(To do): What you return should be the full listing, word for word, without a single image.

(Data provided):
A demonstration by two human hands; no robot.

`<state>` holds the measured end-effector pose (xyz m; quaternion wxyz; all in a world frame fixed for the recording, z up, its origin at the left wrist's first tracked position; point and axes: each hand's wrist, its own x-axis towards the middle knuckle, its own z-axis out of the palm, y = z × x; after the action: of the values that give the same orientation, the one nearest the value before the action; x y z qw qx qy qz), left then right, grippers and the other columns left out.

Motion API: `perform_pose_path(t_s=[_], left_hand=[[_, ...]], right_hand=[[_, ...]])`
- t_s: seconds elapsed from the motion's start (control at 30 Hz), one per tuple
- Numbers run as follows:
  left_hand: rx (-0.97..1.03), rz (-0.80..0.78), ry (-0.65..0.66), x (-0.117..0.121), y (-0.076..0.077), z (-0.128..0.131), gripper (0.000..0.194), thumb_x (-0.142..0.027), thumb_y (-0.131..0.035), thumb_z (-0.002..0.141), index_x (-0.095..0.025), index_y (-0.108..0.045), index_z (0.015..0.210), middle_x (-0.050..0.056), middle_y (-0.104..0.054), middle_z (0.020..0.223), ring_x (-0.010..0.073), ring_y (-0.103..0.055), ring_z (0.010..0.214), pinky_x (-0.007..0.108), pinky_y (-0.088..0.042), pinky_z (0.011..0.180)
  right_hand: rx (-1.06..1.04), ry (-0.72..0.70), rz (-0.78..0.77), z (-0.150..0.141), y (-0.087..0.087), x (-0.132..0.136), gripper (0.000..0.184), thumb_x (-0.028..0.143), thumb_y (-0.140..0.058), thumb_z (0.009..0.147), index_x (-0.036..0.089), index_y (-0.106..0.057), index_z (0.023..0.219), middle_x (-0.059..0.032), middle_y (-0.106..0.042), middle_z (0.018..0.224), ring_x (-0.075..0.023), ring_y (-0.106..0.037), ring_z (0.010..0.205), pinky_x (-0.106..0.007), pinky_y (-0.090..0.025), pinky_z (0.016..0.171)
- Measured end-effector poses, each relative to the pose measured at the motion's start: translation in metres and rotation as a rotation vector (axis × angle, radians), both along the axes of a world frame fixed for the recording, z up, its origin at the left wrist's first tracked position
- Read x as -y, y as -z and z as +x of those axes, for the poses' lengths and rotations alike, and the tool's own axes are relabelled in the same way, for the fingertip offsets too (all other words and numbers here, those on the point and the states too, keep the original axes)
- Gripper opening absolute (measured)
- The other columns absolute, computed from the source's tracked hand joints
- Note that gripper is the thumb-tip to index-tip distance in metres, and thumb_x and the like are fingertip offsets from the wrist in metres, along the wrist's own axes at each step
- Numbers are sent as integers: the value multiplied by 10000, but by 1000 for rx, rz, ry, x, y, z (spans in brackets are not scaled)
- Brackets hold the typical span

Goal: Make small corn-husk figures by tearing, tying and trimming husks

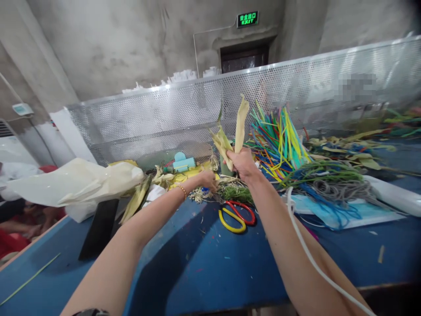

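My right hand (242, 161) is raised over the blue table (210, 263) in a fist, gripping a bunch of pale yellow-green corn husks (234, 130) that stick up from it. Lower down and a little to the left, my left hand (208, 179) reaches into a heap of dried husks and shreds (184, 176); its fingers curl into the pile, and what they hold is hidden. A beaded bracelet (181, 189) sits on my left wrist. Scissors with red and yellow handles (237, 216) lie on the table just below both hands.
A bundle of coloured strips (279, 140) fans up right of my right hand, with green, blue and grey cords (329, 184) and a face mask (342, 212) beside it. A perforated metal screen (204, 114) backs the table. A pale bag (79, 181) lies left. A white cable (315, 263) crosses my right forearm.
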<state>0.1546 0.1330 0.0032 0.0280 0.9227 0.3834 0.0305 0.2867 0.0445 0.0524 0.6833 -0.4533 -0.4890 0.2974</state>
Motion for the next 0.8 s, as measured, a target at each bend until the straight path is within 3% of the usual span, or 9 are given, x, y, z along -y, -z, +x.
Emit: perform_pose_path(t_s=[0.13,0.33,0.5,0.63,0.8], left_hand=[[79,-7,-46,-6,2,0,81,-165,-704,569,-136,-721,642,-26,-564,512,95,-470,537,204,-354,533],[216,-12,-77,-15,-25,-8,126,-188,-653,637,-116,-738,694,-30,-555,525,81,-456,526,195,-343,516],[369,-107,-89,-10,-40,-5,96,-171,-708,578,-102,-727,641,-26,-542,494,76,-449,500,190,-343,489],[457,-24,-169,-10,-49,-2,77,-128,-641,613,-96,-711,619,-35,-499,462,71,-439,479,185,-353,491],[614,21,-252,-16,-59,-1,126,-196,-611,694,-105,-689,655,-46,-437,434,63,-418,435,176,-355,465]], right_hand=[[4,18,12,2,-1,-2,104,197,-591,694,126,-578,619,2,-546,413,-74,-418,300,-167,-280,282],[29,28,28,2,-2,-2,125,222,-589,708,112,-608,651,-4,-546,420,-90,-443,316,-174,-301,293],[56,52,13,1,-1,0,142,223,-585,712,102,-618,644,-10,-547,422,-92,-446,326,-178,-313,302],[57,58,9,0,-2,2,145,218,-585,711,101,-616,632,-15,-551,424,-98,-457,332,-181,-318,300],[42,64,21,-1,-4,5,134,220,-594,708,114,-607,626,-18,-557,428,-112,-490,347,-181,-339,304]])
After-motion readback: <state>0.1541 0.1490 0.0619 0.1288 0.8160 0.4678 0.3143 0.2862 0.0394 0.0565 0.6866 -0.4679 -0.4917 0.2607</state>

(Task result):
A demonstration by two human hands; no robot.

`<state>` holds the measured end-effector pose (xyz m; quaternion wxyz; all in a world frame fixed for the recording, z up, its origin at the left wrist's first tracked position; point and axes: each hand's wrist, its own x-axis towards the middle knuckle, its own z-axis out of the palm, y = z × x; after the action: of the values that give the same orientation, the one nearest the value before the action; x y z qw qx qy qz), left then right, grippers and the other columns left out.

Motion API: `perform_pose_path(t_s=[_], left_hand=[[_, ...]], right_hand=[[_, ...]])`
- t_s: seconds elapsed from the motion's start (control at 30 Hz), one per tuple
- Numbers run as follows:
  left_hand: rx (-0.97..1.03), rz (-0.80..0.78), ry (-0.65..0.66), x (-0.117..0.121), y (-0.076..0.077), z (-0.128..0.131), gripper (0.000..0.194), thumb_x (-0.142..0.027), thumb_y (-0.131..0.035), thumb_z (-0.002..0.141), index_x (-0.095..0.025), index_y (-0.108..0.045), index_z (0.015..0.210), middle_x (-0.050..0.056), middle_y (-0.104..0.054), middle_z (0.020..0.223), ring_x (-0.010..0.073), ring_y (-0.103..0.055), ring_z (0.010..0.214), pinky_x (-0.007..0.108), pinky_y (-0.088..0.042), pinky_z (0.011..0.180)
  right_hand: rx (-1.06..1.04), ry (-0.72..0.70), rz (-0.78..0.77), z (-0.150..0.141), y (-0.087..0.087), x (-0.132..0.136), gripper (0.000..0.184), thumb_x (-0.028..0.143), thumb_y (-0.140..0.058), thumb_z (0.009..0.147), index_x (-0.036..0.089), index_y (-0.106..0.057), index_z (0.023..0.219), middle_x (-0.059..0.032), middle_y (-0.106..0.042), middle_z (0.018..0.224), ring_x (-0.075..0.023), ring_y (-0.106..0.037), ring_z (0.010..0.205), pinky_x (-0.106..0.007), pinky_y (-0.090..0.025), pinky_z (0.016..0.171)
- Measured end-effector poses, each relative to the pose measured at the motion's start: translation in metres and rotation as a rotation vector (axis × angle, radians), both along the axes of a world frame fixed for the recording, z up, its origin at the left wrist's first tracked position
- Read x as -y, y as -z and z as +x of those axes, for the poses' lengths and rotations alike, and the tool's own axes are relabelled in the same way, for the fingertip offsets too (all other words and numbers here, those on the point and the states too, keep the original axes)
- Gripper opening absolute (measured)
- The other columns absolute, computed from the source's tracked hand joints
- Note that gripper is the thumb-tip to index-tip distance in metres, and thumb_x and the like are fingertip offsets from the wrist in metres, along the wrist's own axes at each step
- Numbers are sent as integers: the value multiplied by 10000, but by 1000 for rx, rz, ry, x, y, z (spans in brackets are not scaled)
- Brackets hold the typical span

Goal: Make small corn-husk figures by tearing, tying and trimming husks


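My right hand (242, 161) is raised over the blue table (210, 263) in a fist, gripping a bunch of pale yellow-green corn husks (234, 130) that stick up from it. Lower down and a little to the left, my left hand (208, 179) reaches into a heap of dried husks and shreds (184, 176); its fingers curl into the pile, and what they hold is hidden. A beaded bracelet (181, 189) sits on my left wrist. Scissors with red and yellow handles (237, 216) lie on the table just below both hands.
A bundle of coloured strips (279, 140) fans up right of my right hand, with green, blue and grey cords (329, 184) and a face mask (342, 212) beside it. A perforated metal screen (204, 114) backs the table. A pale bag (79, 181) lies left. A white cable (315, 263) crosses my right forearm.
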<state>0.1546 0.1330 0.0032 0.0280 0.9227 0.3834 0.0305 0.2867 0.0445 0.0524 0.6833 -0.4533 -0.4890 0.2974</state>
Motion for the next 0.8 s, as measured, a target at each bend until the straight path is within 3% of the usual span, or 9 are given, x, y, z along -y, -z, +x.
Emit: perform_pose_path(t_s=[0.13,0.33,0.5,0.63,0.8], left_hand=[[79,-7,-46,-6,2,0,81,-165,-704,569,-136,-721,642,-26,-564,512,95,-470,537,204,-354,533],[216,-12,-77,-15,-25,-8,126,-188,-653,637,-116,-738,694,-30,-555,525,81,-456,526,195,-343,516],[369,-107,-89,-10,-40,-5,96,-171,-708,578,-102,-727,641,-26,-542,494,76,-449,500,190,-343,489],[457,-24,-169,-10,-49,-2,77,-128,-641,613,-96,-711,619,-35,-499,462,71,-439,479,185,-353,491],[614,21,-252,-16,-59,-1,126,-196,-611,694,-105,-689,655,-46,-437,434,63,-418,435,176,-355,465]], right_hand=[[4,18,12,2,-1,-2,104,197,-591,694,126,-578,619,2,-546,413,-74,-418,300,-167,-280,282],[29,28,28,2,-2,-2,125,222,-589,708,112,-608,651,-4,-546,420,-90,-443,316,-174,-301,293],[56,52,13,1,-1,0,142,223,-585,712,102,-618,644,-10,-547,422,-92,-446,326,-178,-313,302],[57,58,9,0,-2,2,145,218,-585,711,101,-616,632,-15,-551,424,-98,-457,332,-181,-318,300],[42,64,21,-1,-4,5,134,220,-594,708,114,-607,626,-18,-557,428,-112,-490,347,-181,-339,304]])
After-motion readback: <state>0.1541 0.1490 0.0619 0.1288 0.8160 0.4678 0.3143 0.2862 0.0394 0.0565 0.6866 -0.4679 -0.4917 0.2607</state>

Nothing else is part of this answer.